Octopus: University of The Aegean Research & Project Outputs System

Journal

Authors:	Stamatatos E.
Title:	On the Robustness of Authorship Attribution Based on Character n-gram Features
Journal:	Journal of Law and Policy
Volume:	21
Number:	2
Pages:	421-439
Year:	2013
Publisher:	Brooklyn Law School
To appear:	No
Link:	http://practicum.brooklaw.edu/journals/journal-law-and-policy/volume-21/issue-2/robustness-authorship-attribution-based-character
ISI:	No
Impact Factor:
File name:
Abstract:	A number of independent authorship attribution studies have demonstrated the effectiveness of character n-gram features for representing the stylistic properties of text.
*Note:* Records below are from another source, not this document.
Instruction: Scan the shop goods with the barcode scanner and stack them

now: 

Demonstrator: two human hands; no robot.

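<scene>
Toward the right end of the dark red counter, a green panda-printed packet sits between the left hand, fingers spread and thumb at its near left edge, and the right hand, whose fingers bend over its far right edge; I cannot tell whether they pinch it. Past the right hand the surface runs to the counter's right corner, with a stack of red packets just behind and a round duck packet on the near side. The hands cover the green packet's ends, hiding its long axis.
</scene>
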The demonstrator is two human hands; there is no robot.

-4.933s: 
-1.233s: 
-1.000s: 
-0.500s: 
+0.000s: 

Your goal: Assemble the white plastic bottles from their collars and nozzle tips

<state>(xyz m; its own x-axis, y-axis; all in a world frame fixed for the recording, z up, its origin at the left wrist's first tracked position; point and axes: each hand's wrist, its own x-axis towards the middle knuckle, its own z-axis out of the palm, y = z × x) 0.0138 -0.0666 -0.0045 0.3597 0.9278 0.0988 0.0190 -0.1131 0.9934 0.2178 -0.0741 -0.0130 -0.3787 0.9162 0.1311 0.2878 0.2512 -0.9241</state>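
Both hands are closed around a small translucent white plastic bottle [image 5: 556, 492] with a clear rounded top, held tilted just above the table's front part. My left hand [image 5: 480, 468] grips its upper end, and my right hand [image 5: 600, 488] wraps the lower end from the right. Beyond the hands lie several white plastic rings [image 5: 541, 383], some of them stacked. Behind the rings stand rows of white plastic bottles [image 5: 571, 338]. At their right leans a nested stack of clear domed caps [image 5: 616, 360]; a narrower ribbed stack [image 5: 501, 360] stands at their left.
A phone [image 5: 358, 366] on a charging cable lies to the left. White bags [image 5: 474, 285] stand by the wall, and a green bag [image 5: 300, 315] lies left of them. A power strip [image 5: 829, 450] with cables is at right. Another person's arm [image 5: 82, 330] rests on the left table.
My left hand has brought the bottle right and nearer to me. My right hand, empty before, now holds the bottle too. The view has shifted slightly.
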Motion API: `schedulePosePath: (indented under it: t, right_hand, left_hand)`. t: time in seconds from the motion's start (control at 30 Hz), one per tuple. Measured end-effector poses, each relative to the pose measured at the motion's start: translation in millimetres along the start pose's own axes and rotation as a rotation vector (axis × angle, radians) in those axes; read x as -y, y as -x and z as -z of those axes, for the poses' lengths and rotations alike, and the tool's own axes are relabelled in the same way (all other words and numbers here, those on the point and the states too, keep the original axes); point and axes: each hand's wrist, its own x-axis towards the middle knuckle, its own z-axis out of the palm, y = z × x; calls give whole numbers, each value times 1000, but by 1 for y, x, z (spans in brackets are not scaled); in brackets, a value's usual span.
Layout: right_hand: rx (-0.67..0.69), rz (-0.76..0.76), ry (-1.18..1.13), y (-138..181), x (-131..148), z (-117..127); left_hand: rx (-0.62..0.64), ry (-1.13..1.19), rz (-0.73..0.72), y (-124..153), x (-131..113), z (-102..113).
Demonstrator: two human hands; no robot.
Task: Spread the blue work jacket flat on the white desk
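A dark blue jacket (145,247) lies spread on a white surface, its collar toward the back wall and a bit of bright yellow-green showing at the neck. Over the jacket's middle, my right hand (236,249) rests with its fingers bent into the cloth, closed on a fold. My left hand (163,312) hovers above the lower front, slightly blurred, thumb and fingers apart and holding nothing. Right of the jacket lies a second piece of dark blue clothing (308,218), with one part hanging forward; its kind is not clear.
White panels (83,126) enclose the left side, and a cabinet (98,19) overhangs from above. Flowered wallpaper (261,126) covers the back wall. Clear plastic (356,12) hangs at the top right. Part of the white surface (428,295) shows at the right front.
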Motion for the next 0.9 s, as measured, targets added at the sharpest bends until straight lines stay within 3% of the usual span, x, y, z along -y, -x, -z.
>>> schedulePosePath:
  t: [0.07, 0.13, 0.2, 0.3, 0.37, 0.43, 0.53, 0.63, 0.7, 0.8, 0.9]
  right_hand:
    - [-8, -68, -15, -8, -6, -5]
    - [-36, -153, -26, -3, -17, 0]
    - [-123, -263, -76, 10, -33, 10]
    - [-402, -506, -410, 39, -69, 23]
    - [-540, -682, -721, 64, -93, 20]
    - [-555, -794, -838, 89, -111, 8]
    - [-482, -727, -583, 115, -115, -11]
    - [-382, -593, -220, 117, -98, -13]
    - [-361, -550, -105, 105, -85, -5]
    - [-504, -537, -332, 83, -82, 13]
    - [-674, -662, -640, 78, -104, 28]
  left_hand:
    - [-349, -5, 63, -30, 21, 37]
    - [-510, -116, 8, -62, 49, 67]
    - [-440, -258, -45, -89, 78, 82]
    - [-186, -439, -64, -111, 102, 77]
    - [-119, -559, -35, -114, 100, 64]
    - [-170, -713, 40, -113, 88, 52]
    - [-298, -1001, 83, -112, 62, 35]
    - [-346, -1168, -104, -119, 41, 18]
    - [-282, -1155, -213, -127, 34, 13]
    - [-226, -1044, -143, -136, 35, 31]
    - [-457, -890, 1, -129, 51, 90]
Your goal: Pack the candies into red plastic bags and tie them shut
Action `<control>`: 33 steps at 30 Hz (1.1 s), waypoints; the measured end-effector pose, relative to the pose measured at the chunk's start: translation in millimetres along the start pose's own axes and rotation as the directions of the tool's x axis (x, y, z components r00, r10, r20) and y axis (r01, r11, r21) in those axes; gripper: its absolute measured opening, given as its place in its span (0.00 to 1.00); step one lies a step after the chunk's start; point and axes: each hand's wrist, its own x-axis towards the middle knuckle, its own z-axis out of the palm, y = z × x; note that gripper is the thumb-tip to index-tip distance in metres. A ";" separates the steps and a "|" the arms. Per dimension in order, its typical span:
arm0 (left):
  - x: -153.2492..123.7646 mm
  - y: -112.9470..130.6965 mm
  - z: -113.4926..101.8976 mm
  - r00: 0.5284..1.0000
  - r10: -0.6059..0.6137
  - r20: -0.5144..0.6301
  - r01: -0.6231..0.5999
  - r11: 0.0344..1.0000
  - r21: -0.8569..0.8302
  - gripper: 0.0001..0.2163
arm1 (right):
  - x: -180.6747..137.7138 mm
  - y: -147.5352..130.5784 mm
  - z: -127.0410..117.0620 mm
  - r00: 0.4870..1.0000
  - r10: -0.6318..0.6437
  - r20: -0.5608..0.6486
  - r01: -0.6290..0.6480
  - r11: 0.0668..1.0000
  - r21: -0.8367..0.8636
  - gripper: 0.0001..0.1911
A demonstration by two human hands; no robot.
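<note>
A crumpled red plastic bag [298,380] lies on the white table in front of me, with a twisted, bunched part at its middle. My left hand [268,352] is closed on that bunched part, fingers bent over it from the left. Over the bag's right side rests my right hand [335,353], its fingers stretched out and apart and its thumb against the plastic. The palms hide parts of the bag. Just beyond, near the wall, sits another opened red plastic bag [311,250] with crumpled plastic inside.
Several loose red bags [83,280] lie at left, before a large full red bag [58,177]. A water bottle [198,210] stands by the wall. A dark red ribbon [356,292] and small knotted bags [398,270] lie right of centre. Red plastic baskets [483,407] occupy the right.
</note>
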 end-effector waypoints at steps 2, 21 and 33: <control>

However, the vast majority of these studies examined the simple case where the training and test corpora are similar in terms of genre, topic, and distribution of the texts. Hence, there are doubts whether such a simple and low-level representation is equally effective in realistic conditions where some of the above factors are not possible to remain stable. In this study, the robustness of authorship attribution based on character n-gram features is tested under cross-genre and cross-topic conditions. In addition, the distribution of texts over the candidate authors varies in training and test corpora to imitate real cases. Comparative results with another competitive text representation approach based on very frequent words show that character n-grams are better able to capture stylistic properties of text when there are significant differences among the training and test corpora. Moreover, a set of guidelines to tune an authorship attribution model according to the properties of training and test corpora is provided.